Chikondi was beside himself. The dance of light was in full force now, and he turned this way and that, crying out wordlessly. He took a deep breath, and shouted in crescendo: ‘Multi . . . cellular . . . ORGANISMS!’ He raised his face to the sky, thrusting his gloved fists in the air like he’d just scored a championship goal.
‘Holy shit.’ Jack laughed. He put his palms on the top of his helmet. ‘Holy shit.’ He looked at me and Elena. ‘Are you still recording?’
‘Yes,’ Elena said. ‘Every word you say.’
‘Oh. Well.’ Jack walked over to her and turned his gaze straight into her camera lens. ‘Holy shit.’
Chikondi wasted no time in training his flock of camera traps on the ice. For ten days, the little machines recorded the glowing soirees taking place in the water below. We did plenty of work in the meantime, harvesting vegetables in the greenhouse, doing routine inspections of the Merian’s systems, studying the orbital imagery the cubesats sent back every day. We began environmental studies as well, at Elena’s lead. She was in her element atop a frozen sea, where there were ice cores to pull and wind speeds to measure and scrapings to melt down on microscope slides. She worked with laser focus, efficient as ever.
She said nothing of Tampico. The rest of us decided not to ask.

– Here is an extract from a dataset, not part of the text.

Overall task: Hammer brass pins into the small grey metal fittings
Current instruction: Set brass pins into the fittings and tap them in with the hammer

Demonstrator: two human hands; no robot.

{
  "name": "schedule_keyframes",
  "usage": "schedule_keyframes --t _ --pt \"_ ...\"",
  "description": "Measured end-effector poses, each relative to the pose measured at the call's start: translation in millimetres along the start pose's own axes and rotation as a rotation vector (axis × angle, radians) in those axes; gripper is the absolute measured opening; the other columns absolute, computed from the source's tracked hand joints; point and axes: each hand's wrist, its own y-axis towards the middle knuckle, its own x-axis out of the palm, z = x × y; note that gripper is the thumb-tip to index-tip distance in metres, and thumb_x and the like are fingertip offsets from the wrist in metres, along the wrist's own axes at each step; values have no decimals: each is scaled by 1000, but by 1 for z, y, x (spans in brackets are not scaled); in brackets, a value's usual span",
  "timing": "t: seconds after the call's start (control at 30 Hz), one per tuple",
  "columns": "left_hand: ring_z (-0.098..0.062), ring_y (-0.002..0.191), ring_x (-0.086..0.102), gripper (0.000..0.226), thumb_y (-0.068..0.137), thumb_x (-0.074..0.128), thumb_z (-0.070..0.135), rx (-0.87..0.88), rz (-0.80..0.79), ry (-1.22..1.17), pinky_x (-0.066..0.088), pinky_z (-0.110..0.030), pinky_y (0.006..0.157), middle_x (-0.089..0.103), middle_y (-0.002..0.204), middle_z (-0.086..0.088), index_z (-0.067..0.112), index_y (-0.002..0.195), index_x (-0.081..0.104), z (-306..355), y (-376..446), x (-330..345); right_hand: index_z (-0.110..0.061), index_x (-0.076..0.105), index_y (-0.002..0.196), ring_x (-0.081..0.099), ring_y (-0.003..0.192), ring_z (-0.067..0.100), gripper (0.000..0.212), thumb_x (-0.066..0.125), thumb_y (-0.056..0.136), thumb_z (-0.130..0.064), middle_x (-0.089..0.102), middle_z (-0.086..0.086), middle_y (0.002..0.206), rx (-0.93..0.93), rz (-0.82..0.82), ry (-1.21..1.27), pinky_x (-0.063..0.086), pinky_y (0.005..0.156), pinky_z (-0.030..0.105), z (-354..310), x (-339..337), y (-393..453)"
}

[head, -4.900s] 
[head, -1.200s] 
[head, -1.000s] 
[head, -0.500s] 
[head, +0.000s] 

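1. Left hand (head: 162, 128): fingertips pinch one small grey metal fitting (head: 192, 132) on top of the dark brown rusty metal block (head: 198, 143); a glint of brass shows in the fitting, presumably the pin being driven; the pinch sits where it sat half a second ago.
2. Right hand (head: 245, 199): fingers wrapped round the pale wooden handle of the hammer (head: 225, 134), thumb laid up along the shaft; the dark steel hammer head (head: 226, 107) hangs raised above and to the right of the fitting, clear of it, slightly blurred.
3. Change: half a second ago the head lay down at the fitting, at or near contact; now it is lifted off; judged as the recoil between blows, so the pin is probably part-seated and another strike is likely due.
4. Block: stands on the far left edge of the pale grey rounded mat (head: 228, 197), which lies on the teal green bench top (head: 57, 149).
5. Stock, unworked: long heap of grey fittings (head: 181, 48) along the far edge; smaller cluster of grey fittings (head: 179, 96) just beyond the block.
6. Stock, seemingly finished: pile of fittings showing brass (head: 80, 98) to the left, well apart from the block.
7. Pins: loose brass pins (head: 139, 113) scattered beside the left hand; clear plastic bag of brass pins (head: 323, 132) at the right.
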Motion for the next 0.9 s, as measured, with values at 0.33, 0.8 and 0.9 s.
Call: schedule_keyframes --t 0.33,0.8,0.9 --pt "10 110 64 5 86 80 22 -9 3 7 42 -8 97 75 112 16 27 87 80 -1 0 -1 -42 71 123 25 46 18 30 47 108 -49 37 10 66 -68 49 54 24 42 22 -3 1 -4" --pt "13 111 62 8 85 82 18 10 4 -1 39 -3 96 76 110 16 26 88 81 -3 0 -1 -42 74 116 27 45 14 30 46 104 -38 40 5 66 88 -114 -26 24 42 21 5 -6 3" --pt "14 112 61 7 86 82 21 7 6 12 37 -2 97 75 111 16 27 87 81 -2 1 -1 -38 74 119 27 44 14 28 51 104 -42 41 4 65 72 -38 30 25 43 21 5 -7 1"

We were her lab techs during this time, and happily so. No astronaut is a pure specialist, and no scientist works alone. To survey an ecosystem, you need to have a base understanding of all its factors. A biologist cannot draw conclusions without knowing how the oceans move and what the air is like. A meteorologist cannot study the composition of the atmosphere without knowing what’s breathing into it. And me – I may be the engineer, but not only are my hands as good with a Petri dish as anyone else’s, but it helps me to know what my tools are being used for. I want to know. If each of us retreated into our own private dens of specialisation, we’d be shooting ourselves in the foot. We benefit from knowing what the other is doing – even Jack, who complained every day about the lack of rocks.